Shares in the London stock market-listed, Irish-headquartered business surged, rising more than 15pc by midday to 5730 pence each as the market reacted to the news.
The proposed changes will see the group focus purely on the energy sector, which currently accounts for around 75pc of the business.
The plan is to return a share from the proceeds of the disposals to investors as well as to invest in the future energy business. Shareholders will be consulted on their preferences in terms of the structure of a return of capital but it is too early to say how the money from sales will be split, chief executive Donal Murphy said.
The use of proceeds will include a focus on maintaining a strong, investment-grade balance sheet, DCC said.
“There will be a big payday for shareholders,” Mr Murphy said.
The plans will likely see the healthcare division sold to a single buyer, though it could be split, Mr Murphy told the Irish Independent.
That sale is expected to complete in 2025.
He said the health sector has seen strong buyer interest and valuations, one reason DCC has not made recent acquisitions in the area.
The health division is made up of a mix of businesses, including a patient healthcare business, that service the medical sector in Ireland.
The healthcare arm also comprises businesses including DCC Vital, supplying medical products and devices to hospitals and GP surgeries across the UK, Ireland, and Europe, and DCC Health and Beauty, developing and manufacturing nutritional supplements and beauty products for brands including Estee Lauder and Vitabiotics.

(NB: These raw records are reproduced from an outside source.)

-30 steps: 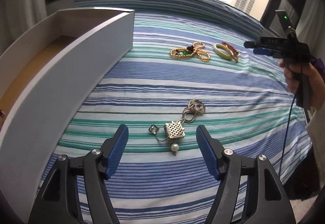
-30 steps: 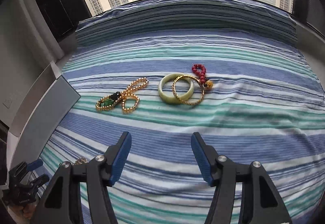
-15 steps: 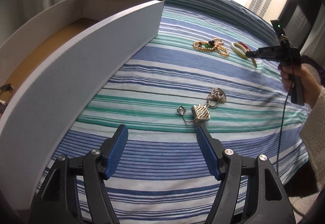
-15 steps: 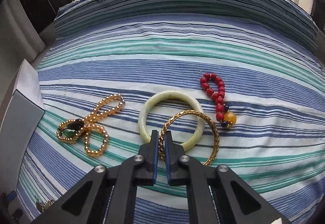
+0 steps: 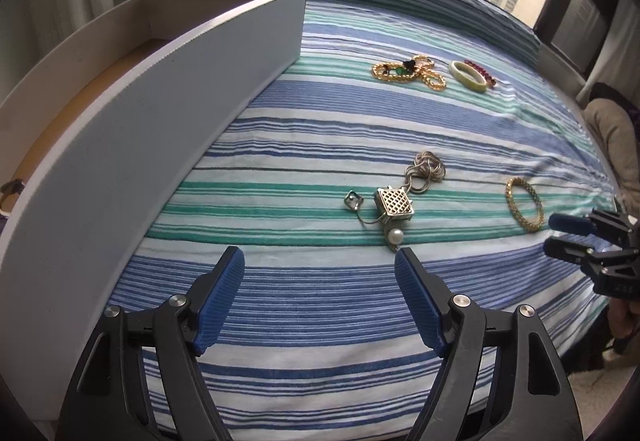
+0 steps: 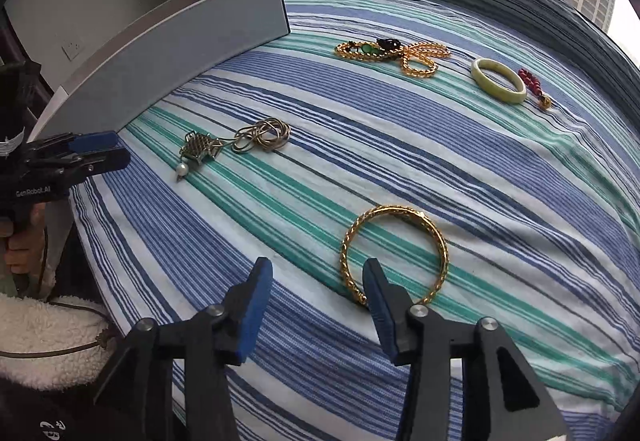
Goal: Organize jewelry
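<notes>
- Jewelry lies scattered on a striped bed (image 6: 500, 201), none of it in the grey box (image 5: 168, 129) as far as can be seen, though a small dark item shows at the box's near end.
- Nearest the right gripper (image 6: 318, 305) is a gold bangle (image 6: 394, 253), flat on the cover; one fingertip overlaps its near rim, and the jaws are opening with nothing between them, so it looks released near the bed's front edge.
- The left gripper (image 5: 320, 299) hovers with jaws opening, empty, just short of a cage pendant necklace (image 5: 394, 203) with a pearl drop and coiled chain, probably lined up for the next pick.
- Open cover separates these two pieces, giving either hand room.
- Farther back lie a gold bead strand (image 6: 394, 51), a pale green bangle (image 6: 498, 80) and a red bead string (image 6: 534, 83), close together.
- The box wall runs along the bed's left side, its top edge a lip to clear.
</notes>
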`<act>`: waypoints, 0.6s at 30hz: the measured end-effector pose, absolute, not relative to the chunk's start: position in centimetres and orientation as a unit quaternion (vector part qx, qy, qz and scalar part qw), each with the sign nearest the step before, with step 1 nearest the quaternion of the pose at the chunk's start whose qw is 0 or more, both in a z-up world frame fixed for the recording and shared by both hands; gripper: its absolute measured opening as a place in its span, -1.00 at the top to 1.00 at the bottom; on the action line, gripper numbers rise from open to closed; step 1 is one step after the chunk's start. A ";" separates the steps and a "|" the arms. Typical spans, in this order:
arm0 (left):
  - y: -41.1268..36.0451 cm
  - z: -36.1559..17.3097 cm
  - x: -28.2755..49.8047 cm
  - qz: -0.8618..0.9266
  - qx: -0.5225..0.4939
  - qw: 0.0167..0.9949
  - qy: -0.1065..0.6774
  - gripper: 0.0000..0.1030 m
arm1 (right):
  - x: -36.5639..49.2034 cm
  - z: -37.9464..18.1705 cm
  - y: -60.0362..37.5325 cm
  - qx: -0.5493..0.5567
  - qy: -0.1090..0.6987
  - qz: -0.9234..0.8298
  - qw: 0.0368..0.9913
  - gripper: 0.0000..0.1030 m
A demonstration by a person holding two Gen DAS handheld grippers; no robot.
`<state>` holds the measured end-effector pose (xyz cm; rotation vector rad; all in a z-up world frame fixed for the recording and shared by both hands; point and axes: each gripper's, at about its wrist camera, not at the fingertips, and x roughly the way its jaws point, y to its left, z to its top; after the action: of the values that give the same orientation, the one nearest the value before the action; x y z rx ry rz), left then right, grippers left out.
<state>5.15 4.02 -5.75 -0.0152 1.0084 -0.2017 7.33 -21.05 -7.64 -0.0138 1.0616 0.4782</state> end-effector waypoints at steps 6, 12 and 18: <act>1.9 -6.0 5.6 -0.126 0.019 0.864 0.486 -0.55 | 4.2 -7.4 -25.9 0.091 0.490 0.174 0.849 0.07; -0.9 -6.2 6.2 -0.156 0.067 0.862 0.478 -0.55 | 3.7 -8.3 -27.0 0.114 0.496 0.148 0.848 0.07; -2.0 -7.9 9.3 -0.167 0.092 0.854 0.484 -0.55 | 4.2 -7.7 -26.0 0.105 0.488 0.147 0.854 0.07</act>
<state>9.28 -2.00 -7.92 0.1939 1.0173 -0.3503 4.19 -25.99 -7.65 0.2219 1.0272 0.3096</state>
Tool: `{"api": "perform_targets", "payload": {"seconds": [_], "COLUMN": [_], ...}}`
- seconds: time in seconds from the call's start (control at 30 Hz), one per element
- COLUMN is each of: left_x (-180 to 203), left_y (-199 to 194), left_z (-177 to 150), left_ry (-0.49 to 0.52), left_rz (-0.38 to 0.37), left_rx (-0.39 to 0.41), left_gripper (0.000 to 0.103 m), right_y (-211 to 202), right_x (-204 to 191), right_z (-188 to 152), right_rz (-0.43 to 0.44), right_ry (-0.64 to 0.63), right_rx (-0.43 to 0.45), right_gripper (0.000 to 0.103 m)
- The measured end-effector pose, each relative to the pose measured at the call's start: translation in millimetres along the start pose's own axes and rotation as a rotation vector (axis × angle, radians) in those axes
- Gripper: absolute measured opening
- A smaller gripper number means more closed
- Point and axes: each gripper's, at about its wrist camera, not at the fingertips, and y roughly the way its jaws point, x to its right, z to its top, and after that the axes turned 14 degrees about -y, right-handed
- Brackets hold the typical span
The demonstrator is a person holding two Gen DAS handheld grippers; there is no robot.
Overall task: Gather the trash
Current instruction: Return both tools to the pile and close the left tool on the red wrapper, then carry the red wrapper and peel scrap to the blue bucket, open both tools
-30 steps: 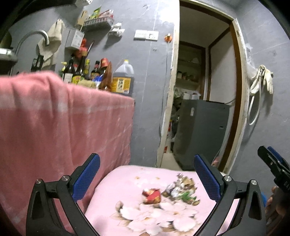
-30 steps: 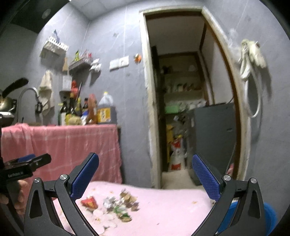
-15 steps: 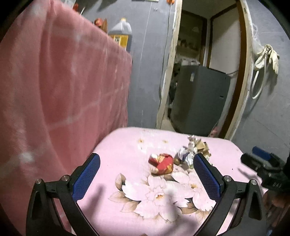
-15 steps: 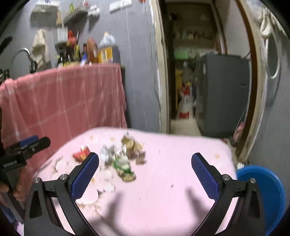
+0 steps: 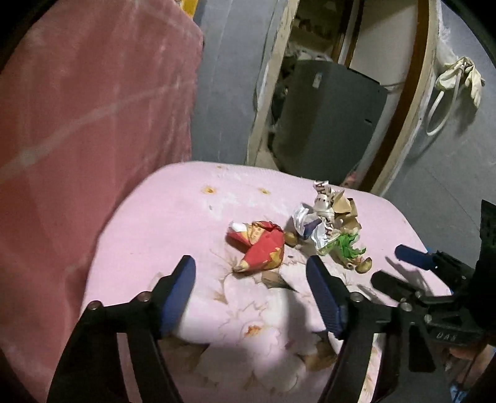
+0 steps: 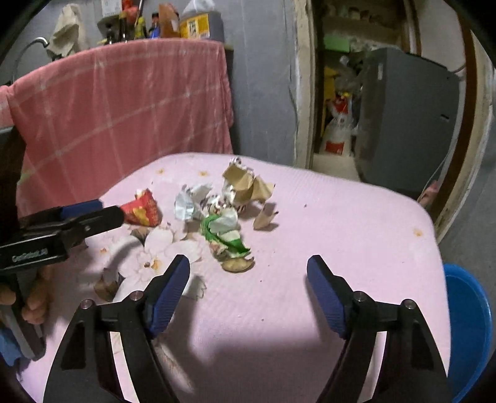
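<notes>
A crumpled red wrapper (image 5: 260, 245) lies on the pink flowered cloth (image 5: 173, 214), just beyond my left gripper (image 5: 251, 276). Its jaws are closing with nothing between them. Right of the red wrapper sits a heap of crumpled white, brown and green trash (image 5: 331, 223). In the right wrist view the same heap (image 6: 223, 210) and the red wrapper (image 6: 142, 209) lie ahead of my right gripper (image 6: 248, 272), whose jaws are closing on nothing. The left gripper (image 6: 90, 214) shows at the left there, held by a hand (image 6: 34, 300).
A pink checked cloth (image 6: 117, 105) hangs over a counter behind the table, bottles (image 6: 173, 21) on top. A blue basin (image 6: 468, 328) stands right of the table. A doorway with a grey appliance (image 6: 406, 117) lies behind. White gloves (image 5: 462, 77) hang on the wall.
Both grippers have tipped down and come closer to the trash on the cloth. Their jaws have narrowed from wide open. The trash has not moved.
</notes>
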Motion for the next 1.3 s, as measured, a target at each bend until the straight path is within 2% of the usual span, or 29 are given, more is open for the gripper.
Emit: {"api": "perform_targets", "payload": {"seconds": [0.13, 0.17, 0.23, 0.3, 0.37, 0.43, 0.47, 0.5, 0.63, 0.8, 1.17, 1.3], "left_x": [3, 4, 6, 7, 6, 5, 5, 5, 7, 7, 22, 31], "left_y": [11, 12, 14, 16, 18, 20, 21, 21, 23, 19, -10, -21], "left_z": [4, 4, 4, 4, 5, 6, 6, 6, 6, 2, -14, -21], "left_ry": [-0.014, -0.013, -0.007, -0.004, -0.008, -0.013, -0.013, -0.013, 0.000, 0.002, 0.046, 0.082], "left_rz": [-0.004, -0.003, -0.013, -0.012, -0.018, -0.023, -0.026, -0.034, -0.033, -0.046, -0.076, -0.079], "left_rx": [-0.041, -0.044, -0.055, -0.067, -0.075, -0.077, -0.077, -0.081, -0.083, -0.072, 0.039, 0.087], "left_gripper": [0.054, 0.047, 0.039, 0.031, 0.026, 0.025, 0.022, 0.012, 0.011, 0.009, 0.008, 0.008], "right_y": [11, 16, 22, 26, 26, 26, 26, 26, 25, 23, 9, -13], "right_x": [-4, -6, -7, -4, -1, 1, 0, 0, -6, -5, -8, -7], "right_z": [4, 5, 7, 9, 8, 7, 8, 8, 9, 6, -1, -6], "right_rz": [0.021, 0.026, 0.029, 0.039, 0.054, 0.071, 0.076, 0.079, 0.086, 0.093, 0.077, 0.049], "right_ry": [-0.028, -0.040, -0.047, -0.036, -0.018, -0.011, -0.013, -0.015, -0.042, -0.034, -0.033, -0.023], "right_rx": [-0.054, -0.078, -0.108, -0.114, -0.111, -0.103, -0.102, -0.103, -0.099, -0.088, -0.034, 0.066], "right_gripper": [0.073, 0.071, 0.061, 0.058, 0.048, 0.039, 0.038, 0.036, 0.022, 0.020, 0.020, 0.020]}}
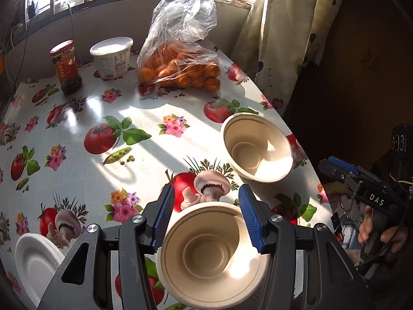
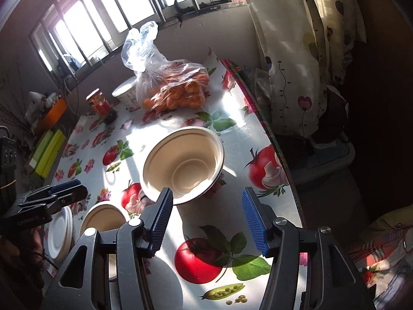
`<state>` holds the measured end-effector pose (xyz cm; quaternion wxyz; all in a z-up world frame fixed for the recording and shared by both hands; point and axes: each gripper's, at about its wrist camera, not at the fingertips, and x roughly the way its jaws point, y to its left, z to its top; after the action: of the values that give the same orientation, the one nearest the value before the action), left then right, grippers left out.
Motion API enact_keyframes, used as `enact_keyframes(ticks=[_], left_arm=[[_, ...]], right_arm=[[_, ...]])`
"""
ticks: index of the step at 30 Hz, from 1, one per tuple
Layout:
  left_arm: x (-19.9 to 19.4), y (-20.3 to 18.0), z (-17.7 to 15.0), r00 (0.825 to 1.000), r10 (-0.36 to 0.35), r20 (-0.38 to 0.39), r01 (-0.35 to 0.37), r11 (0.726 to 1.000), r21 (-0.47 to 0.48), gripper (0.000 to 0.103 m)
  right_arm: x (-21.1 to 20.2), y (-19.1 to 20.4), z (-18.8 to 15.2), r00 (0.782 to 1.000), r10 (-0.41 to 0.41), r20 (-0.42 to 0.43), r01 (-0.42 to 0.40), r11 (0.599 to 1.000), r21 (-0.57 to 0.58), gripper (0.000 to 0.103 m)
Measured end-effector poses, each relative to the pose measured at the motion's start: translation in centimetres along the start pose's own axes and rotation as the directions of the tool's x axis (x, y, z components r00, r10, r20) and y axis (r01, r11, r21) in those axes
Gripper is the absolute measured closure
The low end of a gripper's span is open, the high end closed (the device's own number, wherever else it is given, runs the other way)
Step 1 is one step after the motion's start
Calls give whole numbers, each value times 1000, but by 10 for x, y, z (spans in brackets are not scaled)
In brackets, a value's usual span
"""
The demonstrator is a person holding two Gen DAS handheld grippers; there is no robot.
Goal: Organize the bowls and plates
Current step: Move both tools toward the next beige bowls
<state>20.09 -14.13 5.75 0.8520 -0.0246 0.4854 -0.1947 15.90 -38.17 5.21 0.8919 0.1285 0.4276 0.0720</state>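
A beige paper bowl (image 1: 211, 255) sits on the table below and between the fingers of my left gripper (image 1: 206, 201), which is open around its far rim; it also shows in the right wrist view (image 2: 103, 219). A second beige bowl (image 1: 258, 147) stands upright near the table's right edge, ahead of my open, empty right gripper (image 2: 206, 206) in the right wrist view (image 2: 183, 165). White plates (image 1: 36, 261) lie stacked at the near left (image 2: 60, 235). The right gripper shows at the right edge of the left wrist view (image 1: 343, 173), and the left gripper at the left of the right wrist view (image 2: 64, 191).
A clear bag of oranges (image 1: 180, 62), a white tub (image 1: 112, 56) and a red-labelled jar (image 1: 65, 67) stand at the far side under the window. The table (image 1: 144, 108) has a glossy fruit-print cloth. A curtain (image 1: 278, 31) hangs beyond its right edge.
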Motion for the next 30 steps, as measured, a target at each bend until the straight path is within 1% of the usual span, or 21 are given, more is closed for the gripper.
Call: enact_keyframes(ticks=[1,5,8,10,12,16,17,21,22,26,28,30], left_arm=[[7,-1,4,1000,-20,-19,20,1000,-5,51],[32,-2,20,998,-7,-66,4,999,-41,51],[41,-1,28,997,-20,-76,14,997,-76,51],[44,-3,31,997,-19,-74,14,997,-71,51],[49,-4,36,996,-24,-81,18,997,-75,51],[59,-2,42,995,-37,-97,26,994,-107,51],[62,-1,43,994,-37,-102,26,993,-112,51],[71,1,44,992,-48,-117,33,991,-129,51],[72,1,45,992,-47,-114,32,991,-133,51],[72,1,44,996,-39,-78,28,990,-137,51],[72,-2,44,997,-38,-61,30,991,-127,51],[73,-5,43,998,-29,-54,23,993,-116,55]], right_arm=[[3,-5,4,1000,1,-10,-1,1000,7,47],[17,-18,17,998,4,-56,-2,999,41,46],[29,-25,22,994,52,-100,-44,996,80,46],[35,-26,24,993,47,-111,-38,996,83,46],[40,-28,25,991,63,-115,-52,994,92,46],[49,-31,27,991,77,-112,-65,992,107,47],[51,-32,27,990,82,-111,-70,991,111,48],[57,-33,29,990,76,-119,-63,992,110,62],[58,-33,29,990,78,-119,-65,992,110,63],[57,-34,26,993,84,-89,-73,990,122,64],[58,-34,22,995,75,-69,-66,990,127,67],[58,-33,16,996,78,-52,-70,988,140,69]])
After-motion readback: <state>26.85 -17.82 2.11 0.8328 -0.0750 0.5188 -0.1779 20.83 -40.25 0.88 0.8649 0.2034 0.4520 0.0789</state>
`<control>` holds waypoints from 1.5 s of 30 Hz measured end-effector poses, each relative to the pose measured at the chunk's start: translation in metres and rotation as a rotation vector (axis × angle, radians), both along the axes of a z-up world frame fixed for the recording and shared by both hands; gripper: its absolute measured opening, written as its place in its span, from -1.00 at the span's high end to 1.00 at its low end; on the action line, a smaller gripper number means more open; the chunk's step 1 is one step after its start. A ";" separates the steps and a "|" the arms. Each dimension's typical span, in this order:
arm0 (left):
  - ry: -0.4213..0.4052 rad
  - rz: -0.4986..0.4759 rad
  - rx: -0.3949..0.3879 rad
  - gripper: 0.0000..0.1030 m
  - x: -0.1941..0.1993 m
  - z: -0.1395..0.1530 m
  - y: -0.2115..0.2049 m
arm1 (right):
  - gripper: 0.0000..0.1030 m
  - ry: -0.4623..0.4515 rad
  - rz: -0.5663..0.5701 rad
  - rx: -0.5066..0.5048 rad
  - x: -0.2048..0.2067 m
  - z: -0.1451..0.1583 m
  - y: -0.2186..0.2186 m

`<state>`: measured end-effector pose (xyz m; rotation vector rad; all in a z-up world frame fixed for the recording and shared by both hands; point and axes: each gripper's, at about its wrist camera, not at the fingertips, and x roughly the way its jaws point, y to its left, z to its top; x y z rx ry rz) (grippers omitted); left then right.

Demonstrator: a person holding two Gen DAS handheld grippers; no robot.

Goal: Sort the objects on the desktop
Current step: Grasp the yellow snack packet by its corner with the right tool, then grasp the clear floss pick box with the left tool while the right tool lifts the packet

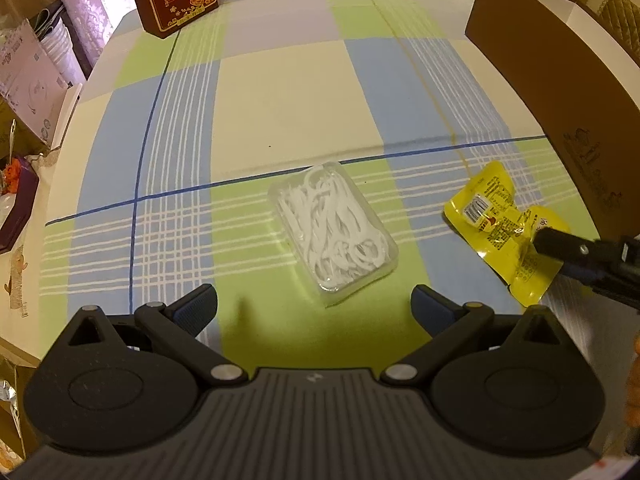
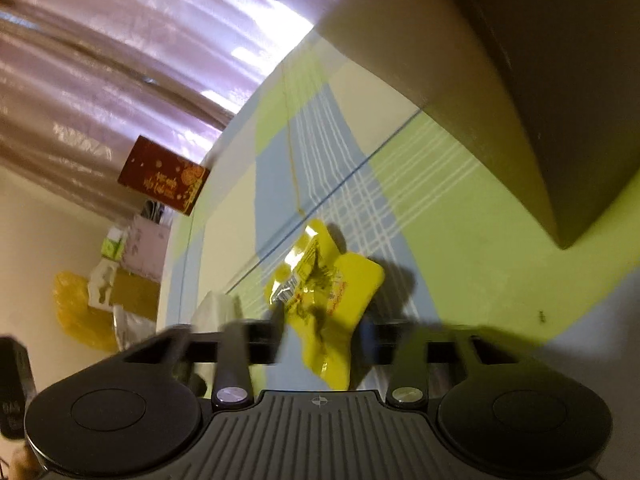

DCC Healthcare represented 15pc of the group’s operating profit for the half-year ended
The sale of DCC Technology will be slower. DCC will review its strategic options for the technology arm, following completion of what is described as a “value enhancing operational improvement programme”, within the next 24 months. That includes consolidation of its North American businesses. The technology division could be sold as a single business or split on product lines.
In technology, the business is a leading specialist distributor of audio-visual, consumer technology and appliances through its Pro Tech, Info Tech and Life Tech brands. It is a key distributor for Apple, Asus and Microsoft in the UK.
DCC said the wider strategic shift its the most important development in the almost 50-year history of the company, which has long operated as a conglomerate spanning a changing mix of businesses and sectors rather than a pure player in any one industry.
Streamlining the business will create a large-scale standalone energy business in a sector where there are M&A opportunities in high growth, high margin and low carbon areas, Mr Murphy said.
DCC has already completed five transactions worth £180m this year in the clean energy space. DCC owns the Flogas brand in Ireland and its mobility division supplies retail fuels and forecourts and motorway EV charging through international brands including Certa and Esso, as well as providing fleet services with fuel cards.
The energy arm’s focus is on the transition from fossil fuels to low and zero carbon supplies, including provision of products and increasingly services needed to manage the complex energy needs of business customers.
While the pace of the transition to lower carbon energy is likely to be ‘lumpy’, the direction of travel is clear, Mr Murphy said.
“In the energy sector we are building a unique, multi-energy, sustainable business focused on supporting our customers with their energy transition. Our strategy will deliver strong profit growth, high returns and a significant reduction in our customers’ carbon emissions,” he said.